FIG. 1 illustrates an apparatus according to the invention of a horizontal mold reservoir, schematically depicted in perspective view. Figure 2 shows the first
A similar representation to the figure depicts additional structural details. In FIGS. 3 and 4, the desired drawing movement for a steel billet is illustrated in diagram form. Here, the horizontal axis shows time, and the vertical axis shows the velocity of the steel slab and the protozoa of the pressure fluid. 3...Horizontal mold, 4...Steel slab-11...Press roller, 12...Drive roller, 14...Fluid pressure operation motor, 16...Main fluid pressure introduction conduit, 17... Main fluid pressure pump, 25 Sub fluid pressure pump 28 Sub fluid pressure conduit. Patent Applicant Hoestor Albin Akchengesellschaft Agent Patent Attorney Two Idiots FIG, 1

Claims (7)

[Claims] (1) The steel slab (4) is drawn from the casting mold (3), in particular a horizontal casting mold, in which the steel slab (4) is drawn via drive rollers driven by at least a hydraulically actuated motor (14). From (3), in the discontinuous drawing method, pressure fluid is poured into the inlet side of the fluid pressure operated motor (14) at a constant flow rate Q' per unit time on one side, and on the other side. A method for discontinuously drawing out a steel slab, characterized in that a pressure fluid of a flow rate Q'' that periodically vibrates at least in a certain time unit is supplied or drawn out. (2) In the method according to claim 1, at the outlet side of the fluid pressure operated motor (14), at least the A method characterized in that a flow rate @Q@'' that periodically oscillates in a certain time unit is drawn or supplied. (3) An apparatus for carrying out the method according to claim 1 or 2, wherein one (11) is capable of applying pressure at least to the surface of a steel slab, and the other (12) is capable of applying pressure to the surface of a steel slab.
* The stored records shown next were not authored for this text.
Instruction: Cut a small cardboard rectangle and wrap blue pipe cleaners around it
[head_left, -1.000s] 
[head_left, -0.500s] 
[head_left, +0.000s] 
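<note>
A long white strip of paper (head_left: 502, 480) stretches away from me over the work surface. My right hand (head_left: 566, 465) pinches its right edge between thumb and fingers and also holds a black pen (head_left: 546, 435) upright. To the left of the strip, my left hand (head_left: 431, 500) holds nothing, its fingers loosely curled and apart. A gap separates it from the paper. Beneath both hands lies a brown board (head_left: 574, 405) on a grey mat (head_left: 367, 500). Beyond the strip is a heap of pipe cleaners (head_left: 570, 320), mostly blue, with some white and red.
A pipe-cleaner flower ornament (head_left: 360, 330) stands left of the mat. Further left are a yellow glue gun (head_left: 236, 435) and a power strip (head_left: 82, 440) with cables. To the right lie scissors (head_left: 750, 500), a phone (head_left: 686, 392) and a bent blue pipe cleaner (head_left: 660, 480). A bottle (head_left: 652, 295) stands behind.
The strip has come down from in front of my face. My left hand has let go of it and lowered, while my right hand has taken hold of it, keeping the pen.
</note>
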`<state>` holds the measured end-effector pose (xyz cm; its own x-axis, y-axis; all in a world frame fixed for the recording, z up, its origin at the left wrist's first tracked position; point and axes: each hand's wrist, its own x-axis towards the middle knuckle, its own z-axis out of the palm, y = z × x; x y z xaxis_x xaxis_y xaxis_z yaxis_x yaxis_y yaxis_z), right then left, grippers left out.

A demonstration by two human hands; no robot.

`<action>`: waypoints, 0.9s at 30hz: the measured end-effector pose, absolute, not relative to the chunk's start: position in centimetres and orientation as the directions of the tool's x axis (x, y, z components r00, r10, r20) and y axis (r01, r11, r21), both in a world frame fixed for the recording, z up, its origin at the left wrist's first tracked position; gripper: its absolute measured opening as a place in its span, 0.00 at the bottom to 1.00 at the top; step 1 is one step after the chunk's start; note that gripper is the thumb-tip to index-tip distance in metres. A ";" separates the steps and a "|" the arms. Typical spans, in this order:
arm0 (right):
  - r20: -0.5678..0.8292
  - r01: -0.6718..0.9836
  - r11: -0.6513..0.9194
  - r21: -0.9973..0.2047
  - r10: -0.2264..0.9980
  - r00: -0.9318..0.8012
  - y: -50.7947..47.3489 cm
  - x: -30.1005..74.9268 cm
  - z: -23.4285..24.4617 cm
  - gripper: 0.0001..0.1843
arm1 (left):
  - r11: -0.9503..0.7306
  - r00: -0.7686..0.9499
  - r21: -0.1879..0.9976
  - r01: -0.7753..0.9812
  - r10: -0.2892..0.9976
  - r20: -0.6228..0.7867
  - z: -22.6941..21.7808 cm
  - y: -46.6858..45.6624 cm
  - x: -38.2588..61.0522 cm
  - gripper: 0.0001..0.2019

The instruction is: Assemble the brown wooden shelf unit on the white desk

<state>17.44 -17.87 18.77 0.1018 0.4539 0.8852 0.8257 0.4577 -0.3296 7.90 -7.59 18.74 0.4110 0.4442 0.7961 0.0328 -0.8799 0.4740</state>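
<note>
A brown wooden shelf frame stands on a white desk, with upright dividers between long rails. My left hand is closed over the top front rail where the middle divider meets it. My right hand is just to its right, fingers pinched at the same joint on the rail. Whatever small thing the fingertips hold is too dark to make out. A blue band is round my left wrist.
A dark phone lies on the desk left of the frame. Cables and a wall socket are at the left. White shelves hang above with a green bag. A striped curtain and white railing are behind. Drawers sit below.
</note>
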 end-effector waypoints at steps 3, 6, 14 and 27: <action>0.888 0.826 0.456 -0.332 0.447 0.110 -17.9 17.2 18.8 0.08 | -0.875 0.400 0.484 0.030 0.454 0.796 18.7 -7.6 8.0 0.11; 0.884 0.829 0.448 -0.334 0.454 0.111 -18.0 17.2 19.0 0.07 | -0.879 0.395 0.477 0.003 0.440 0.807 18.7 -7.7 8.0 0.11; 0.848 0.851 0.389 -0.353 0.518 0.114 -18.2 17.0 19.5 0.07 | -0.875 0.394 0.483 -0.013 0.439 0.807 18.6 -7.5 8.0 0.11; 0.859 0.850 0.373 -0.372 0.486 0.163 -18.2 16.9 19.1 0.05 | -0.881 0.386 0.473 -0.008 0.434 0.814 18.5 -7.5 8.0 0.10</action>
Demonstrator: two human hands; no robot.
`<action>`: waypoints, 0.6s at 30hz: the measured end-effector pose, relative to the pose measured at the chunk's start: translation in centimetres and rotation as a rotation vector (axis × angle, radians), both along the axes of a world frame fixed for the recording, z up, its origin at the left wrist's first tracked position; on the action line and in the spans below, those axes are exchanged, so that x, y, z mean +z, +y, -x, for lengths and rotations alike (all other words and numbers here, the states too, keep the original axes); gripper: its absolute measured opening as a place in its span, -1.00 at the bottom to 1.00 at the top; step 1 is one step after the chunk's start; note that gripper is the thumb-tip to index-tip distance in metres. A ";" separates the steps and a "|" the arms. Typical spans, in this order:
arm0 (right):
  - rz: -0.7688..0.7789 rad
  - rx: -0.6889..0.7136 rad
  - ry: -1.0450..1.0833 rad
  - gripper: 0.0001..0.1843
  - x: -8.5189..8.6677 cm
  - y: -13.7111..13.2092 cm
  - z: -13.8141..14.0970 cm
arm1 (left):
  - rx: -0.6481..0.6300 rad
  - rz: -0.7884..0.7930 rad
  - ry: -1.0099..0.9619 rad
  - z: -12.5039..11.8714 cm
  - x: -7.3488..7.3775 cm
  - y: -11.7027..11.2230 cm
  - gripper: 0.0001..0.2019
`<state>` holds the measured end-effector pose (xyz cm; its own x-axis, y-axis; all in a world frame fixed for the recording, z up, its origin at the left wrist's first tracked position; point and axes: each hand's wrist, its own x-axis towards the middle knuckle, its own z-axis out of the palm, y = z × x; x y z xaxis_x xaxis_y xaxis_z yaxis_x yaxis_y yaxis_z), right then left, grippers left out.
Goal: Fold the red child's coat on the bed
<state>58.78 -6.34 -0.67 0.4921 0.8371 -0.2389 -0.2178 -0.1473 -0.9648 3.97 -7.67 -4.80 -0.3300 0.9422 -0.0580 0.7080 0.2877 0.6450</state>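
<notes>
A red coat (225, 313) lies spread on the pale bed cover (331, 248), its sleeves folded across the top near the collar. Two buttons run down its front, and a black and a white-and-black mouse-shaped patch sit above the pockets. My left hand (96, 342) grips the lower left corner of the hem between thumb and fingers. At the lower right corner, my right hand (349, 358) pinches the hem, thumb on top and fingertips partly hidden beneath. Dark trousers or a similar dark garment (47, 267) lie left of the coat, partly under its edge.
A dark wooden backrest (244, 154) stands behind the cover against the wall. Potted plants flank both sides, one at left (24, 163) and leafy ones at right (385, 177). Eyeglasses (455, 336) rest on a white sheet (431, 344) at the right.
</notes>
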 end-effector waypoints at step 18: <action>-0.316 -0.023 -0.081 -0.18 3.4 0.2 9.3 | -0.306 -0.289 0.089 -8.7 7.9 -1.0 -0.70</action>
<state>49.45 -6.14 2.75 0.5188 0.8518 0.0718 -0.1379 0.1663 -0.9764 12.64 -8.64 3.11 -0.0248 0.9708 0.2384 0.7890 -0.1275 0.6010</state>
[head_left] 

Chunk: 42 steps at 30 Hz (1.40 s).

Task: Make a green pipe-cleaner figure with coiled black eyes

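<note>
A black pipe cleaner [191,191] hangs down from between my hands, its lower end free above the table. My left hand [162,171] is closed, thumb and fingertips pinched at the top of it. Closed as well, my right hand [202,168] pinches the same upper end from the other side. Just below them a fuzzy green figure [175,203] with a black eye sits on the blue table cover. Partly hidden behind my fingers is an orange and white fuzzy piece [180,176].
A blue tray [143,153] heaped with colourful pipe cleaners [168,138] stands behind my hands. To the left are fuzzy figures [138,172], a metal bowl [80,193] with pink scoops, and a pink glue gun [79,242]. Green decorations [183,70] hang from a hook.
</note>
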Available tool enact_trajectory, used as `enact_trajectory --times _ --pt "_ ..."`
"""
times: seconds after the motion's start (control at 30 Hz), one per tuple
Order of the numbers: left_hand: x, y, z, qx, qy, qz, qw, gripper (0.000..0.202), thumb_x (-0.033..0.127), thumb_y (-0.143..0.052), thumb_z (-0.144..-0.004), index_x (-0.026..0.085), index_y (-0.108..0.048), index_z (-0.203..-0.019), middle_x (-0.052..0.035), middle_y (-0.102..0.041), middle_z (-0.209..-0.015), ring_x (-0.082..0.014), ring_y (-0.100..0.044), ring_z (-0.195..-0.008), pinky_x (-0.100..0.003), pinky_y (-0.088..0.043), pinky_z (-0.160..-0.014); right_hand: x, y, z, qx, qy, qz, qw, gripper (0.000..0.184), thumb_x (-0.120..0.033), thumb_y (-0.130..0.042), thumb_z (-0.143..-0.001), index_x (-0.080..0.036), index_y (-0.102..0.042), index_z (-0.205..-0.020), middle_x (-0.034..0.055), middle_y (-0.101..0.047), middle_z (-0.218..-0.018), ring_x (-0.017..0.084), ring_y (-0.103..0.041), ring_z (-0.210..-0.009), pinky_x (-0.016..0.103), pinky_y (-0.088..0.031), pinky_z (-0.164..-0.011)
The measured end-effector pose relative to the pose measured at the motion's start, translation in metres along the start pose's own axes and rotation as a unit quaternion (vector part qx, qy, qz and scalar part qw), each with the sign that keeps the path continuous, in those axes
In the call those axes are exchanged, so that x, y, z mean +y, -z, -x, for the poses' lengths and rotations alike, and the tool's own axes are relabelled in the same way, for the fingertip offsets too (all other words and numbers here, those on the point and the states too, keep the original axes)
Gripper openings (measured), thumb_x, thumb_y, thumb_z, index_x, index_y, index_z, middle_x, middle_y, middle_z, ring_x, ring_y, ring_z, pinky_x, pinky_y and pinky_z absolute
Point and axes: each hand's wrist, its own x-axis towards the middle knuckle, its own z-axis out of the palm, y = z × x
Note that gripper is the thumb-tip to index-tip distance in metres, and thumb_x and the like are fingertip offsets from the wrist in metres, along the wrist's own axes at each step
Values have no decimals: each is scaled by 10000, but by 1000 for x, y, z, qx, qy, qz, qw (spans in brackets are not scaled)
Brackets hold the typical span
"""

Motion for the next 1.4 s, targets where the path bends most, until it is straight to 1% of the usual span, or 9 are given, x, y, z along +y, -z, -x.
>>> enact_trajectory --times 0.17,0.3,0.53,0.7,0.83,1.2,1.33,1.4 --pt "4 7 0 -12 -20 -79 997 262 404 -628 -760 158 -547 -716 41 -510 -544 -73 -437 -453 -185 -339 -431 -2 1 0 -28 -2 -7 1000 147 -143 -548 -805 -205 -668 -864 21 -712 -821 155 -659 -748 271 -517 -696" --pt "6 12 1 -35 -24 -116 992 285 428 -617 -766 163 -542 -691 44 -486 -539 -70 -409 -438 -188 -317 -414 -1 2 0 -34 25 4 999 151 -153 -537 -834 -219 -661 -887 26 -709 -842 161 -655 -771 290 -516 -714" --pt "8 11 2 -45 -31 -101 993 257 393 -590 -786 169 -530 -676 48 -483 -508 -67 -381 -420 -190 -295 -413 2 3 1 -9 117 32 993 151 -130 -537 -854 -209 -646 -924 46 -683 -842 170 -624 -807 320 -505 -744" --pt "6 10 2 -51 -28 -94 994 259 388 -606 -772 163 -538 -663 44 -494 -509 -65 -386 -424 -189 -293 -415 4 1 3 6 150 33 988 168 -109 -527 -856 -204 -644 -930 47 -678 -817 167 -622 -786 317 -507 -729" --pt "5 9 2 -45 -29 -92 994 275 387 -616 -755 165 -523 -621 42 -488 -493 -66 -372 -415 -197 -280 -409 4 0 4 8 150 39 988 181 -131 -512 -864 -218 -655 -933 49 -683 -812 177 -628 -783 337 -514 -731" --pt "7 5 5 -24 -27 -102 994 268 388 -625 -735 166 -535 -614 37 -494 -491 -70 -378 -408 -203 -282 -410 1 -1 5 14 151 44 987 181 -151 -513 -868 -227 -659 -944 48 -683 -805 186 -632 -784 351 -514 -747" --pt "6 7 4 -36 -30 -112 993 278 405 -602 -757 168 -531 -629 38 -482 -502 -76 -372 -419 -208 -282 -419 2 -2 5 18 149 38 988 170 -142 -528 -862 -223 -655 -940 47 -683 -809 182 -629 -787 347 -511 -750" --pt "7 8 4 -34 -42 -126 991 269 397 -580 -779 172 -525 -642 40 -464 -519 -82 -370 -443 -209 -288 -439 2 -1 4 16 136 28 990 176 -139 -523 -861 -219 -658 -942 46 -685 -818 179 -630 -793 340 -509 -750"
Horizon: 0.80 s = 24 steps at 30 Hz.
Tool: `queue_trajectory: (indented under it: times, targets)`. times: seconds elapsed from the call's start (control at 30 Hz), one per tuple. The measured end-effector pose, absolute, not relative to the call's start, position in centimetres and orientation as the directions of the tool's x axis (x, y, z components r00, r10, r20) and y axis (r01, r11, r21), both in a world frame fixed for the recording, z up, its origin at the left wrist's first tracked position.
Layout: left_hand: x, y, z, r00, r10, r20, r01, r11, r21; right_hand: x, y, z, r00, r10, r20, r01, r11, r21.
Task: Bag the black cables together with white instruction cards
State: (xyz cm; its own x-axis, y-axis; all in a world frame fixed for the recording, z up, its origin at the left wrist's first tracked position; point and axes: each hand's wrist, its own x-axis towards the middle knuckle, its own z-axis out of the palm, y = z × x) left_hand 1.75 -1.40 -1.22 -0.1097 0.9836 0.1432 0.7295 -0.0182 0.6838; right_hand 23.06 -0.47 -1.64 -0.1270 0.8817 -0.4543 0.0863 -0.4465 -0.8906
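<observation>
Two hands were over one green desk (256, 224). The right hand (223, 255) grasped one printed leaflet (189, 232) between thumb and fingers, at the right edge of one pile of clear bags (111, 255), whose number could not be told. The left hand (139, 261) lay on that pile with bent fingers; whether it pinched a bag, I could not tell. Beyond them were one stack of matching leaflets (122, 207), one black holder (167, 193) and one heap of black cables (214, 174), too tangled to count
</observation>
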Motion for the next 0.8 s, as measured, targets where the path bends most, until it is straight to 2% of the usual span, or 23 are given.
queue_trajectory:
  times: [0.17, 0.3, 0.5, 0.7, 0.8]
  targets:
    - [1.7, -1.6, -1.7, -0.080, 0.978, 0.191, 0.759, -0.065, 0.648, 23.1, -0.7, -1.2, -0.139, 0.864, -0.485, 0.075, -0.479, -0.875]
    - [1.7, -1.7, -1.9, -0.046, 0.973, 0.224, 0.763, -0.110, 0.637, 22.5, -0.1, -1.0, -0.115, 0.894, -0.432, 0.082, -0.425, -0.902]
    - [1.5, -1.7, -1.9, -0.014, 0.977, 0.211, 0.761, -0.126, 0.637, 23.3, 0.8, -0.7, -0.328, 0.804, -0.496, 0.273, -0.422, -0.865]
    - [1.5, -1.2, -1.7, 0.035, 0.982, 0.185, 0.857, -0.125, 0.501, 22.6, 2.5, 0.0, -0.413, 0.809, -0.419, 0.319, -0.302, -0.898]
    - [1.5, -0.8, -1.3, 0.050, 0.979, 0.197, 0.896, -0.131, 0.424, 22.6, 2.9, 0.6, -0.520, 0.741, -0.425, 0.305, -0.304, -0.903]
) facing each other having the function of drive rollers driven at least via a hydraulically actuated motor (14);
The fluid pressure operated motor (14) has at least one pair of rollers (11, 12) in contact with opposite surfaces (10) of the steel slab (4), and the fluid pressure operated motor (14) has a main fluid pressure introduction conduit (16); It is connected to a main fluid pressure pump that maintains a constant supply, and further, an auxiliary fluid pressure conduit (28) is connected to the fluid pressure operated motor (14) in a conductive manner on the inlet side of the fluid pressure operated motor. This secondary fluid pressure conduit is connected to a secondary fluid pressure pump (25) that periodically sends out pressurized fluid,
This auxiliary fluid pressure pump is a device characterized in that it is driven at a frequency corresponding to the frequency of discontinuous drawing of steel slabs. (4) In the device according to claim 3 for carrying out the method according to claim 2, the auxiliary fluid pressure pump (25) is a piston pump operating on both sides. One chamber (20) of this pump is on the inlet side of the hydraulically operated motor (14), the other chamber (27)
is connected to the exit side. (5) In the device set forth in claim 3 or 4, the main fluid pressure pump (17) comprises a transmission device (2
1), inter alia, it is connected to the auxiliary hydraulic pump via a variable speed transmission (21), and both the main and auxiliary hydraulic pumps (17, 25) can be driven by a common motor (78); A device characterized by: (6) In the device according to any one of claims 3 to 5, the main fluid pressure discharge conduit (19) is connected to another fluid pressure operated motor (20). This motor connects the main fluid pressure pump (1) with the linked shaft (20').
7) and said another fluid pressure operated motor (2
A device characterized in that the outlet of item 0) is connected to the inlet of the main fluid pressure pump by a conduit. (7) The device according to any one of claims 3 to 6, comprising at least one further auxiliary fluid pressure pump (31), which pump pumps the fluid in the conduit. A device characterized in that it is connected to the inlet of a pressure-actuating motor (14) and is driven at a frequency that is an integral multiple of the frequency of discontinuous drawing of the steel slab (4).